[Exercise data — start]
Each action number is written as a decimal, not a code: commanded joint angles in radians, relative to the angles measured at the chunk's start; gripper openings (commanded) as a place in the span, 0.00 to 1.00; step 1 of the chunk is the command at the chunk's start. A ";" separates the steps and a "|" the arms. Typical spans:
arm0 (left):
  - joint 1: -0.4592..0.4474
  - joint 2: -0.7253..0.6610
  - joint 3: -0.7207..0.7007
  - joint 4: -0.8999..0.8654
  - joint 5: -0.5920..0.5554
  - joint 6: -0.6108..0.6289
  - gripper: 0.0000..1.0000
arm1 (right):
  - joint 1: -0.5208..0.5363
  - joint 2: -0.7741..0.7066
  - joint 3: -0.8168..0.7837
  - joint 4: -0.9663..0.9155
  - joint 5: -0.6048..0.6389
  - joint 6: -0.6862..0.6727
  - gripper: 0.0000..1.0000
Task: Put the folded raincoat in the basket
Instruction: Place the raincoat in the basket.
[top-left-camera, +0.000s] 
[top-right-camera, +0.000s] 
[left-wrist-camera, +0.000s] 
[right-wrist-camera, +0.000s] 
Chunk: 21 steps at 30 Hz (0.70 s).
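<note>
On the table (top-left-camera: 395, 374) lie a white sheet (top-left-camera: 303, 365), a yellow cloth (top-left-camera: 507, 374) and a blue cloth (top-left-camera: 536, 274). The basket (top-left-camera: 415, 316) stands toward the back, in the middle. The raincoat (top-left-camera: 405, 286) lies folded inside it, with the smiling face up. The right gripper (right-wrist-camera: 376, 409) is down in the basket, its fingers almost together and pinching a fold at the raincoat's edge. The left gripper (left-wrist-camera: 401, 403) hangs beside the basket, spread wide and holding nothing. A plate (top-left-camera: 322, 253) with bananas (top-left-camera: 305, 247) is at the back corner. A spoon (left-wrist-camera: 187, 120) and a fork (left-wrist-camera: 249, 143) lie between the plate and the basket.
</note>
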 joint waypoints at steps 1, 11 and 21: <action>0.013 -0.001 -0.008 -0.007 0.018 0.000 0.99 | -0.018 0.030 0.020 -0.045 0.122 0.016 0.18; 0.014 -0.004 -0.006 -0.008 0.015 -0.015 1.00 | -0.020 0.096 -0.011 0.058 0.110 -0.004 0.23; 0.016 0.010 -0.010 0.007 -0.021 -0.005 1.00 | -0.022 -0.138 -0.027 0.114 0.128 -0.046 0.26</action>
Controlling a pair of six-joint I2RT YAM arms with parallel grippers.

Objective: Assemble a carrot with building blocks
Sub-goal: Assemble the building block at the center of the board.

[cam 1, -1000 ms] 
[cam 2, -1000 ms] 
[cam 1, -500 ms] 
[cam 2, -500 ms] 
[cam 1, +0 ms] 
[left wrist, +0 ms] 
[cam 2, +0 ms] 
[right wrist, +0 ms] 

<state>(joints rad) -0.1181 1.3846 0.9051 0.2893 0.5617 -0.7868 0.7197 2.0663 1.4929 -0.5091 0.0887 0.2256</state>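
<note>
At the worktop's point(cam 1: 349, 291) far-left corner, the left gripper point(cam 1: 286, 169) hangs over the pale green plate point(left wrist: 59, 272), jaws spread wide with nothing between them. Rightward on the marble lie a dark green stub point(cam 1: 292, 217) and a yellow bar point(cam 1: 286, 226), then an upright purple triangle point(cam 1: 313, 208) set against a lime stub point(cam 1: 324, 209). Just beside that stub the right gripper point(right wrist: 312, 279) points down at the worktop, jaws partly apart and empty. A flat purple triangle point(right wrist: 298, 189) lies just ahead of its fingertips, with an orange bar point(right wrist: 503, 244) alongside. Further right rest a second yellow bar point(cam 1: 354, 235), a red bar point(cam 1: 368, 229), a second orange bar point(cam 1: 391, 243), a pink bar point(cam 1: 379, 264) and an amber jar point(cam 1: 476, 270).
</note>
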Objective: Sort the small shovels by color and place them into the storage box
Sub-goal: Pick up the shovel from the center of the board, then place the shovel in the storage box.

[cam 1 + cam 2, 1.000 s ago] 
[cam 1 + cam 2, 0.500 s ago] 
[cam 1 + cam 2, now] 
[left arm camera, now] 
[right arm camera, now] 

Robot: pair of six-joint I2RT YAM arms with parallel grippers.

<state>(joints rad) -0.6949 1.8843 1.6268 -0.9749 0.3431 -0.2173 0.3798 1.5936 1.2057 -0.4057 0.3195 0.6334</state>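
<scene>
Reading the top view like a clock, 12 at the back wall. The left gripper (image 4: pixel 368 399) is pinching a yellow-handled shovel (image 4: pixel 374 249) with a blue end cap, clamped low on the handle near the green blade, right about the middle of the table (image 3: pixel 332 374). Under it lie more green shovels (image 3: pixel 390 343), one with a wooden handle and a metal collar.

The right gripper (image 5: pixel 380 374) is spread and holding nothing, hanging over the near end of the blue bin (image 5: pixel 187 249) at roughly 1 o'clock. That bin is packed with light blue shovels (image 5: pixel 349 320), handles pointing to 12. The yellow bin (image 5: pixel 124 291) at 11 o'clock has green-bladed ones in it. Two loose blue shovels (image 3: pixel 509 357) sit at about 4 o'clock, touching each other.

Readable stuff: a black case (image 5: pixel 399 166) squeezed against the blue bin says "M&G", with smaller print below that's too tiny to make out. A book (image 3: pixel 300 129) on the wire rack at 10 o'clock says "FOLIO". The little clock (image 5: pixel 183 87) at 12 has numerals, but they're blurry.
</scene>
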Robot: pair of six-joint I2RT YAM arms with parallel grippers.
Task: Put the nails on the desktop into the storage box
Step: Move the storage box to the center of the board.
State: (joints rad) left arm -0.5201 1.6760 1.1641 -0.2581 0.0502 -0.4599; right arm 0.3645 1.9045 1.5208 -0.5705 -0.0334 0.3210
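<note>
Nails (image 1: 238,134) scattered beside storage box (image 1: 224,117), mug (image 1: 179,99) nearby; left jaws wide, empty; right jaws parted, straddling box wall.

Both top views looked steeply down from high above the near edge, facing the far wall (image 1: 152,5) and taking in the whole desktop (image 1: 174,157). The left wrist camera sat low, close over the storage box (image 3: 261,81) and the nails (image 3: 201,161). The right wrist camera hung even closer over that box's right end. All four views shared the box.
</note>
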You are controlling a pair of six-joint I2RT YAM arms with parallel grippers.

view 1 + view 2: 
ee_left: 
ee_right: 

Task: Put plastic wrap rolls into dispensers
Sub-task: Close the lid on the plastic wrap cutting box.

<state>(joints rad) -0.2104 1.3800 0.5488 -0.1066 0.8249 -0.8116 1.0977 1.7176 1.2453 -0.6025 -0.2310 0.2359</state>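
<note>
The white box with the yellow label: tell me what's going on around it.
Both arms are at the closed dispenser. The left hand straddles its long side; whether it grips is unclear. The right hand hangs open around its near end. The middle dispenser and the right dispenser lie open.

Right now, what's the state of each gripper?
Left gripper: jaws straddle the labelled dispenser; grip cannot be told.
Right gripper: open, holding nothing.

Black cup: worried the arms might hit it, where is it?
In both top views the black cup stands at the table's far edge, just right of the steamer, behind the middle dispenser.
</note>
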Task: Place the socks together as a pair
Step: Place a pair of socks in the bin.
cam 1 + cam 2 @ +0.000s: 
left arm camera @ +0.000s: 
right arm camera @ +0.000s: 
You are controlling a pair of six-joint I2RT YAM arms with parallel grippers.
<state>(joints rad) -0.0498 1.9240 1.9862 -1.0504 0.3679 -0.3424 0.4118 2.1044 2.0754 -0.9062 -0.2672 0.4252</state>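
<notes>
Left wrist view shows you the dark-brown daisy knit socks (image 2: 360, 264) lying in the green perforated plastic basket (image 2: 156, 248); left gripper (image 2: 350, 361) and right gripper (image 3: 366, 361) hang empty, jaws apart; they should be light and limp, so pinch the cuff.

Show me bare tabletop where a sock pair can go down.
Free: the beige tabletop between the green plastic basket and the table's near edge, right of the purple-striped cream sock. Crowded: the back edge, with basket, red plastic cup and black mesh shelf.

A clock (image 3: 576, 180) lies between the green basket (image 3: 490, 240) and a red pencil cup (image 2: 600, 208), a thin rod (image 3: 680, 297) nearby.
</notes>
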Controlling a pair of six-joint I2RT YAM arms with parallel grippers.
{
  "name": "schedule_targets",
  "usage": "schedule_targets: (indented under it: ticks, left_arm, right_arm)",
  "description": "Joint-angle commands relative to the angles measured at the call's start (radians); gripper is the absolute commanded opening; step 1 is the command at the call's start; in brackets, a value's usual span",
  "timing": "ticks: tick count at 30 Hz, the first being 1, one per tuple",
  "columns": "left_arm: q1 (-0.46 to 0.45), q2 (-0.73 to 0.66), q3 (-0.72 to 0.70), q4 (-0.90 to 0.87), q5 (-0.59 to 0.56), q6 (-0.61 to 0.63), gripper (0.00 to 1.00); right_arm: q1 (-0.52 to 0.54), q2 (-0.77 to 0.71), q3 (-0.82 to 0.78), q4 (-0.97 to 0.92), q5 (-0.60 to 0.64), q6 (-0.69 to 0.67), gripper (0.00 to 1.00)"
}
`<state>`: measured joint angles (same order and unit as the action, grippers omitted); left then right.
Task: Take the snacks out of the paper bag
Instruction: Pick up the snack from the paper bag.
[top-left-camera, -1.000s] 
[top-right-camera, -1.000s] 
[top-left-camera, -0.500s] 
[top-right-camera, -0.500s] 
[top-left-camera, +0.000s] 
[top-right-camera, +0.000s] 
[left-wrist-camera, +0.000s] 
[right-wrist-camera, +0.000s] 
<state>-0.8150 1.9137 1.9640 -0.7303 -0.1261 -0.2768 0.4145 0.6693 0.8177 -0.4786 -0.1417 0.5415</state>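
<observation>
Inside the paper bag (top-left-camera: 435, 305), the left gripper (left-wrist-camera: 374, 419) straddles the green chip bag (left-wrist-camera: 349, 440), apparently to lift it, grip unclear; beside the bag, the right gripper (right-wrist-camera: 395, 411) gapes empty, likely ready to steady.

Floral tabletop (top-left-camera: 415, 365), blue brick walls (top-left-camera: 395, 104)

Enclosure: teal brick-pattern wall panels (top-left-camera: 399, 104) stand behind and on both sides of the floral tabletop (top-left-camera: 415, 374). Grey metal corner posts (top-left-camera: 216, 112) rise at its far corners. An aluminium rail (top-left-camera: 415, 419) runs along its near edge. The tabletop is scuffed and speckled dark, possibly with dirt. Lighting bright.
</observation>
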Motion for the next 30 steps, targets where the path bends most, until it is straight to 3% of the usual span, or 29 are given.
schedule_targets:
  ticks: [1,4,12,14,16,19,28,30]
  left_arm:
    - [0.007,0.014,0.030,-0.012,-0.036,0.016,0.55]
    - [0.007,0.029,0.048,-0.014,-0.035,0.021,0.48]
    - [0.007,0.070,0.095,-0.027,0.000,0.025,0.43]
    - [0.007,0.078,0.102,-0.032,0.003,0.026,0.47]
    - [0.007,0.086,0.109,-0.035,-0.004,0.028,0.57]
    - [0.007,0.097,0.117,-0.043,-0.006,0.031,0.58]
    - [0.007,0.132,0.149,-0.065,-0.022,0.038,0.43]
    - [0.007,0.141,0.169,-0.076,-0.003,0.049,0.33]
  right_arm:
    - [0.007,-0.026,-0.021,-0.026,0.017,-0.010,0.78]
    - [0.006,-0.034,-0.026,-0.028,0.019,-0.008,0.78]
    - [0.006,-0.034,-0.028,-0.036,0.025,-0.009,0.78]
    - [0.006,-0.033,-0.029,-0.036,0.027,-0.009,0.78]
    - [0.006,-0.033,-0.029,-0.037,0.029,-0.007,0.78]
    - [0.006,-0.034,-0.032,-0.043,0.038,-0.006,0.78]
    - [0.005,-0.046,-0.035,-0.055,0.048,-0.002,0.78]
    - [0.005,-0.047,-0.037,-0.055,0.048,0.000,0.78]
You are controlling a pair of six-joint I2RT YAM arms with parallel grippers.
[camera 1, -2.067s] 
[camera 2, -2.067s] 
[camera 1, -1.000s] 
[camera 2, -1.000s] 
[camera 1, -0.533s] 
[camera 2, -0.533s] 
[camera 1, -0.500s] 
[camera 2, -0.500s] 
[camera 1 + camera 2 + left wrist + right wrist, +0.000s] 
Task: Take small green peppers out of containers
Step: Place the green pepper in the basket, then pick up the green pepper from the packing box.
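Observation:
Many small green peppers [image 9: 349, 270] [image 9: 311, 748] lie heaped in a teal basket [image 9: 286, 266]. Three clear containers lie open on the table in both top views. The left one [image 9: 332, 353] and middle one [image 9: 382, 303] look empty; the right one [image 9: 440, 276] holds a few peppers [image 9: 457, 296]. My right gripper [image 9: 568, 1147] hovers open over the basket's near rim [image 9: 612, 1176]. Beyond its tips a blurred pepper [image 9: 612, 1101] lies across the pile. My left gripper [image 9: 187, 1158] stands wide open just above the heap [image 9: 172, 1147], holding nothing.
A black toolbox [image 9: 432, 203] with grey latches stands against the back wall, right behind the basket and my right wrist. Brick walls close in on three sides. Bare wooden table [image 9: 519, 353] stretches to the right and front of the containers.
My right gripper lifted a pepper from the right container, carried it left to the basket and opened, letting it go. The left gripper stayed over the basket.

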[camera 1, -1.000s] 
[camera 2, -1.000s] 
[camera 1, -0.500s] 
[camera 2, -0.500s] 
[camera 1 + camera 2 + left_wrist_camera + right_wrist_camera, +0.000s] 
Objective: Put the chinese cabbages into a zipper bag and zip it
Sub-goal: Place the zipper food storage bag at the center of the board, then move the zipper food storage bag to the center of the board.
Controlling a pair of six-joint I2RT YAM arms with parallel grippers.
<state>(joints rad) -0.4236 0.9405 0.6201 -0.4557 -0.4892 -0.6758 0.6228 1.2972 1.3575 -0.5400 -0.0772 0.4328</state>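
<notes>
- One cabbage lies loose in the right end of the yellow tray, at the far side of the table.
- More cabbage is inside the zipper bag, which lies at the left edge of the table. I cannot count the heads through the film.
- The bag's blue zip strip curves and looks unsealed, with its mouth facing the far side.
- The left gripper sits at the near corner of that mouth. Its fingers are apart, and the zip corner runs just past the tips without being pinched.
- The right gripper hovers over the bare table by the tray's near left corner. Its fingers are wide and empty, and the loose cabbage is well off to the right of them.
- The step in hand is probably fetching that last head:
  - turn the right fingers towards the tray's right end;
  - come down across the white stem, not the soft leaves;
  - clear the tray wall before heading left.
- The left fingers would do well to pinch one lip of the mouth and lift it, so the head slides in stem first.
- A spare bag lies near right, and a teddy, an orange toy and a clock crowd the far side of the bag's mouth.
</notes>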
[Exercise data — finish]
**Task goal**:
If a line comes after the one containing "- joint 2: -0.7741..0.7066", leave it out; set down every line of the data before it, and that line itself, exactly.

**Answer for this exercise**:
Each action number is written as a decimal, not a code: commanded joint angles in radians, relative to the angles measured at the chunk's start; gripper openings (commanded) as a place in the span, 0.00 to 1.00; step 1 of the chunk is the command at the chunk's start. A ";" separates the steps and a "|" the arms. Typical spans:
arm0 (left):
  - joint 1: -0.4592..0.4474
  - joint 2: -0.7253..0.6610
  - joint 3: -0.7207..0.7007
  - joint 4: -0.8999..0.8654
  - joint 5: -0.5920..0.5554
  - joint 6: -0.6108..0.6289
  - gripper: 0.0000..1.0000
arm1 (right):
  - joint 1: -0.5208..0.5363
  - joint 2: -0.7741..0.7066

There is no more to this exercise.